━━ COLLECTED MATERIAL

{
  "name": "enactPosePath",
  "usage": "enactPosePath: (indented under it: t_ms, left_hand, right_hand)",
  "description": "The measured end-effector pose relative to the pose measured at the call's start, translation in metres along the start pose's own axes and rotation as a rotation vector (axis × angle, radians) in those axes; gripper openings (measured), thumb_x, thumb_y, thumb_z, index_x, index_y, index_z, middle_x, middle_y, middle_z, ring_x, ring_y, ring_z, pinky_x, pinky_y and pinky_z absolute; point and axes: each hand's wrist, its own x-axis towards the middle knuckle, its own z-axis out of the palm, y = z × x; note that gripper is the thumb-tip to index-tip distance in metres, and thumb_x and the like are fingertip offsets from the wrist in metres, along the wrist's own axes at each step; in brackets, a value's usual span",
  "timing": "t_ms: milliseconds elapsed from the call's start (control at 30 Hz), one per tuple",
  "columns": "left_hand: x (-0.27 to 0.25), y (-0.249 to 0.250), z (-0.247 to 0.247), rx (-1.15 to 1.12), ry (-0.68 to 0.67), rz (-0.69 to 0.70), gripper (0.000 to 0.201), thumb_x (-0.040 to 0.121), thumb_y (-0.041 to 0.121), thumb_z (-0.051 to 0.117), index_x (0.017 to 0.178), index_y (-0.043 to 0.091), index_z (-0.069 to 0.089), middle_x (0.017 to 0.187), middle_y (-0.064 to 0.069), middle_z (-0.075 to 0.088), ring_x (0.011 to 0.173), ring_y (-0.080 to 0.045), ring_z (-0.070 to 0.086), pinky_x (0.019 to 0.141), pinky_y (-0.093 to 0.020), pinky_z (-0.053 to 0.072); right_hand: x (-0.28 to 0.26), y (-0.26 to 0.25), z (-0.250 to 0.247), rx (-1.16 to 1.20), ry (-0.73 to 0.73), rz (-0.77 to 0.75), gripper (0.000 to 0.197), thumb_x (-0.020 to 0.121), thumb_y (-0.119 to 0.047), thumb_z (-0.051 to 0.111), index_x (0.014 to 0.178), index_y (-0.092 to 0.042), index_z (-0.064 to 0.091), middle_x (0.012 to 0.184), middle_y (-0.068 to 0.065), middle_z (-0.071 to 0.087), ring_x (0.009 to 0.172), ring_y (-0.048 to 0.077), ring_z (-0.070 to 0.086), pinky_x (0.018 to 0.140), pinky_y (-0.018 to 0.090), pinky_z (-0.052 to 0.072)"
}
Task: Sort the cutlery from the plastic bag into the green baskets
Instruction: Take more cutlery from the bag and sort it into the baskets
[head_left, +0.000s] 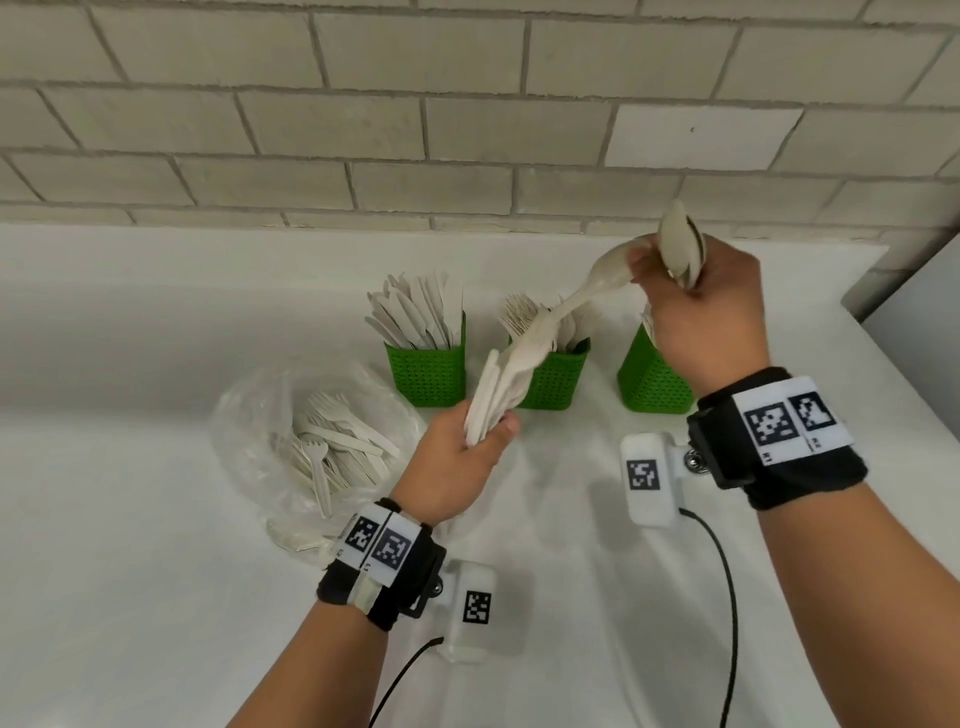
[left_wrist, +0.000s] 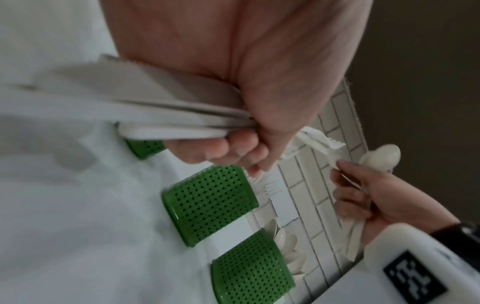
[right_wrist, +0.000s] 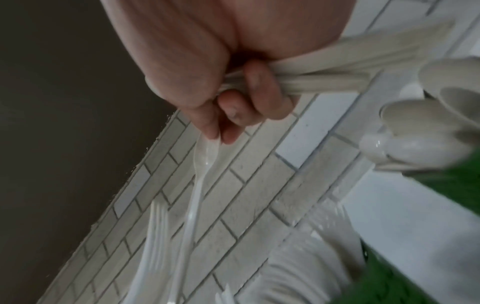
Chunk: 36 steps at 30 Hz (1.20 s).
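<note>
Nearest, left hand (head_left: 457, 467) curled round a mixed bundle of cutlery (head_left: 493, 400), kept as a supply to pick from. Left of it, plastic bag (head_left: 249, 415) lying open on the counter (head_left: 156, 597), forks and more inside. Beyond, right hand (head_left: 701, 306) clutching several spoons (head_left: 680, 244), pinching one more spoon (head_left: 582, 296) clear of the bundle. Farthest, three green baskets (head_left: 426, 374): knives left, forks middle, spoons right, probably next.
</note>
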Motion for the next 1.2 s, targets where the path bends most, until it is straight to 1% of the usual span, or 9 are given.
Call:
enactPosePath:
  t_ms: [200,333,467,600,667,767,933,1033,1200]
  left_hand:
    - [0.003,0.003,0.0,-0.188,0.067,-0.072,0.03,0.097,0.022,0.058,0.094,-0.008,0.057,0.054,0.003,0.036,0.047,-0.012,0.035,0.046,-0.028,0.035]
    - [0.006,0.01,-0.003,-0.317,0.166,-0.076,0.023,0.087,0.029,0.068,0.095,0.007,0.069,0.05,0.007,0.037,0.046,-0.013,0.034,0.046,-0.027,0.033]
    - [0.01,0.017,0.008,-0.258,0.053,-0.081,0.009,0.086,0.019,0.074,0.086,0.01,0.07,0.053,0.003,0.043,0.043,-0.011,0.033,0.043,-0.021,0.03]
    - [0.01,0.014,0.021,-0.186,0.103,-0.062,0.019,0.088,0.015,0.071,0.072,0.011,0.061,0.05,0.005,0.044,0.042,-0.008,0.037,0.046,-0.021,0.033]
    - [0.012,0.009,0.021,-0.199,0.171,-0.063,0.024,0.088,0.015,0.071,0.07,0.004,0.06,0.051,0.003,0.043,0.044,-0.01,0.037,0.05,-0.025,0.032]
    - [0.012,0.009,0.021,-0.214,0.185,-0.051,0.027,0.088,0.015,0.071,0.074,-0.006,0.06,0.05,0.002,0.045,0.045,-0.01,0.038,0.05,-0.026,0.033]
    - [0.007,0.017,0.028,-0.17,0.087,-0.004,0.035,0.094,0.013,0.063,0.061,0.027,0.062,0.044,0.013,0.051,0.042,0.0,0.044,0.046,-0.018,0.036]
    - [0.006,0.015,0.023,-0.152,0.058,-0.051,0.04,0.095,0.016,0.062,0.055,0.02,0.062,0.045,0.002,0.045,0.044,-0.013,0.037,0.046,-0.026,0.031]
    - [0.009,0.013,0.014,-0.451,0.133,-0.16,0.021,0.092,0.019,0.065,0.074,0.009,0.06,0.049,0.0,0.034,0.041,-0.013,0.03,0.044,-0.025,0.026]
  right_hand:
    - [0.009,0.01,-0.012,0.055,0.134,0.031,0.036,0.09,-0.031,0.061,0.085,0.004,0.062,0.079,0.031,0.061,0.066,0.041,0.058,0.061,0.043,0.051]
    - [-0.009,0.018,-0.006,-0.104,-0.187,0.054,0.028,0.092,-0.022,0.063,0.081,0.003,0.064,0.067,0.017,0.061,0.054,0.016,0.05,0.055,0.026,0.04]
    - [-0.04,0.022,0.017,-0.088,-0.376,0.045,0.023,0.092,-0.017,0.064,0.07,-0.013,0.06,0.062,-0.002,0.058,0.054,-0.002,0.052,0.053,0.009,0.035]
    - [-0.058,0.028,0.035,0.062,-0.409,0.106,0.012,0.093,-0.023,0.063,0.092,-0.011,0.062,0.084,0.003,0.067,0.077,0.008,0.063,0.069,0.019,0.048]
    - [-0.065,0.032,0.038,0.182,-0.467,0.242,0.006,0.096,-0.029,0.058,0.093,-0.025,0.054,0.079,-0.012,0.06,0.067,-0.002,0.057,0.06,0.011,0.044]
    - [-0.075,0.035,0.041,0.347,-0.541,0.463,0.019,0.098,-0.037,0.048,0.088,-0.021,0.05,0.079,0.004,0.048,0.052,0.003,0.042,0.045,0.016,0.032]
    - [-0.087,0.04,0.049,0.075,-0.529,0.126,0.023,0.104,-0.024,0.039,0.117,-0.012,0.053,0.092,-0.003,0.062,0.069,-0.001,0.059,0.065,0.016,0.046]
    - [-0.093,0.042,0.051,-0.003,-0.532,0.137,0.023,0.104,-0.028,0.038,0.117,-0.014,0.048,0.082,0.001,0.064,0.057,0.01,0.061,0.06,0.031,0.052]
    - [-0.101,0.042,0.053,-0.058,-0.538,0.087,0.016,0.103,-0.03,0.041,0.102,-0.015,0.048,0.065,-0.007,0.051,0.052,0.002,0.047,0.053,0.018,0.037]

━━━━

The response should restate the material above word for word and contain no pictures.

{
  "name": "enactPosePath",
  "usage": "enactPosePath: (indented under it: t_ms, left_hand, right_hand)",
  "description": "The measured end-effector pose relative to the pose measured at the call's start, translation in metres along the start pose's own axes and rotation as a rotation vector (axis × angle, radians) in those axes; gripper openings (measured), thumb_x, thumb_y, thumb_z, index_x, index_y, index_z, middle_x, middle_y, middle_z, ring_x, ring_y, ring_z, pinky_x, pinky_y and pinky_z absolute; point and axes: each hand's wrist, its own x-axis towards the middle knuckle, its own z-axis out of the palm, y = z × x; note that gripper is the thumb-tip to index-tip distance in metres, and thumb_x and the like are fingertip offsets from the wrist in metres, along the wrist's own axes at each step; in brackets, a value's usual span",
  "timing": "t_ms: milliseconds elapsed from the call's start (control at 30 Hz), one per tuple",
  "columns": "left_hand: x (-0.27 to 0.25), y (-0.249 to 0.250), z (-0.247 to 0.247), rx (-1.15 to 1.12), ry (-0.68 to 0.67), rz (-0.69 to 0.70), gripper (0.000 to 0.201), thumb_x (-0.040 to 0.121), thumb_y (-0.041 to 0.121), thumb_z (-0.051 to 0.117), index_x (0.017 to 0.178), index_y (-0.043 to 0.091), index_z (-0.069 to 0.089), middle_x (0.017 to 0.187), middle_y (-0.064 to 0.069), middle_z (-0.075 to 0.088), ring_x (0.011 to 0.173), ring_y (-0.080 to 0.045), ring_z (-0.070 to 0.086), pinky_x (0.019 to 0.141), pinky_y (-0.093 to 0.020), pinky_z (-0.053 to 0.072); right_hand: x (-0.28 to 0.26), y (-0.26 to 0.25), z (-0.250 to 0.247), rx (-1.16 to 1.20), ry (-0.73 to 0.73), rz (-0.77 to 0.75), gripper (0.000 to 0.197), thumb_x (-0.020 to 0.121), thumb_y (-0.119 to 0.047), thumb_z (-0.051 to 0.111), index_x (0.014 to 0.178), index_y (-0.092 to 0.042), index_z (-0.064 to 0.091), middle_x (0.012 to 0.184), middle_y (-0.068 to 0.065), middle_z (-0.071 to 0.087), ring_x (0.009 to 0.172), ring_y (-0.048 to 0.077), ring_z (-0.070 to 0.086), pinky_x (0.018 to 0.140), pinky_y (-0.018 to 0.090), pinky_z (-0.052 to 0.072)"
}
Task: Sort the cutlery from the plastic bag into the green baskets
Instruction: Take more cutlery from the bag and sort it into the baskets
[head_left, +0.000s] 
[left_wrist, +0.000s] 
[right_wrist, +0.000s] 
Chunk: 36 steps at 30 Hz (1.20 s).
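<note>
Nearest, left hand (head_left: 457, 467) curled round a mixed bundle of cutlery (head_left: 493, 400), kept as a supply to pick from. Left of it, plastic bag (head_left: 249, 415) lying open on the counter (head_left: 156, 597), forks and more inside. Beyond, right hand (head_left: 701, 306) clutching several spoons (head_left: 680, 244), pinching one more spoon (head_left: 582, 296) clear of the bundle. Farthest, three green baskets (head_left: 426, 374): knives left, forks middle, spoons right, probably next.
</note>
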Motion for the next 1.2 s, targets where the path bends most, until it is straight to 1% of the usual span, or 9 are given.
Call:
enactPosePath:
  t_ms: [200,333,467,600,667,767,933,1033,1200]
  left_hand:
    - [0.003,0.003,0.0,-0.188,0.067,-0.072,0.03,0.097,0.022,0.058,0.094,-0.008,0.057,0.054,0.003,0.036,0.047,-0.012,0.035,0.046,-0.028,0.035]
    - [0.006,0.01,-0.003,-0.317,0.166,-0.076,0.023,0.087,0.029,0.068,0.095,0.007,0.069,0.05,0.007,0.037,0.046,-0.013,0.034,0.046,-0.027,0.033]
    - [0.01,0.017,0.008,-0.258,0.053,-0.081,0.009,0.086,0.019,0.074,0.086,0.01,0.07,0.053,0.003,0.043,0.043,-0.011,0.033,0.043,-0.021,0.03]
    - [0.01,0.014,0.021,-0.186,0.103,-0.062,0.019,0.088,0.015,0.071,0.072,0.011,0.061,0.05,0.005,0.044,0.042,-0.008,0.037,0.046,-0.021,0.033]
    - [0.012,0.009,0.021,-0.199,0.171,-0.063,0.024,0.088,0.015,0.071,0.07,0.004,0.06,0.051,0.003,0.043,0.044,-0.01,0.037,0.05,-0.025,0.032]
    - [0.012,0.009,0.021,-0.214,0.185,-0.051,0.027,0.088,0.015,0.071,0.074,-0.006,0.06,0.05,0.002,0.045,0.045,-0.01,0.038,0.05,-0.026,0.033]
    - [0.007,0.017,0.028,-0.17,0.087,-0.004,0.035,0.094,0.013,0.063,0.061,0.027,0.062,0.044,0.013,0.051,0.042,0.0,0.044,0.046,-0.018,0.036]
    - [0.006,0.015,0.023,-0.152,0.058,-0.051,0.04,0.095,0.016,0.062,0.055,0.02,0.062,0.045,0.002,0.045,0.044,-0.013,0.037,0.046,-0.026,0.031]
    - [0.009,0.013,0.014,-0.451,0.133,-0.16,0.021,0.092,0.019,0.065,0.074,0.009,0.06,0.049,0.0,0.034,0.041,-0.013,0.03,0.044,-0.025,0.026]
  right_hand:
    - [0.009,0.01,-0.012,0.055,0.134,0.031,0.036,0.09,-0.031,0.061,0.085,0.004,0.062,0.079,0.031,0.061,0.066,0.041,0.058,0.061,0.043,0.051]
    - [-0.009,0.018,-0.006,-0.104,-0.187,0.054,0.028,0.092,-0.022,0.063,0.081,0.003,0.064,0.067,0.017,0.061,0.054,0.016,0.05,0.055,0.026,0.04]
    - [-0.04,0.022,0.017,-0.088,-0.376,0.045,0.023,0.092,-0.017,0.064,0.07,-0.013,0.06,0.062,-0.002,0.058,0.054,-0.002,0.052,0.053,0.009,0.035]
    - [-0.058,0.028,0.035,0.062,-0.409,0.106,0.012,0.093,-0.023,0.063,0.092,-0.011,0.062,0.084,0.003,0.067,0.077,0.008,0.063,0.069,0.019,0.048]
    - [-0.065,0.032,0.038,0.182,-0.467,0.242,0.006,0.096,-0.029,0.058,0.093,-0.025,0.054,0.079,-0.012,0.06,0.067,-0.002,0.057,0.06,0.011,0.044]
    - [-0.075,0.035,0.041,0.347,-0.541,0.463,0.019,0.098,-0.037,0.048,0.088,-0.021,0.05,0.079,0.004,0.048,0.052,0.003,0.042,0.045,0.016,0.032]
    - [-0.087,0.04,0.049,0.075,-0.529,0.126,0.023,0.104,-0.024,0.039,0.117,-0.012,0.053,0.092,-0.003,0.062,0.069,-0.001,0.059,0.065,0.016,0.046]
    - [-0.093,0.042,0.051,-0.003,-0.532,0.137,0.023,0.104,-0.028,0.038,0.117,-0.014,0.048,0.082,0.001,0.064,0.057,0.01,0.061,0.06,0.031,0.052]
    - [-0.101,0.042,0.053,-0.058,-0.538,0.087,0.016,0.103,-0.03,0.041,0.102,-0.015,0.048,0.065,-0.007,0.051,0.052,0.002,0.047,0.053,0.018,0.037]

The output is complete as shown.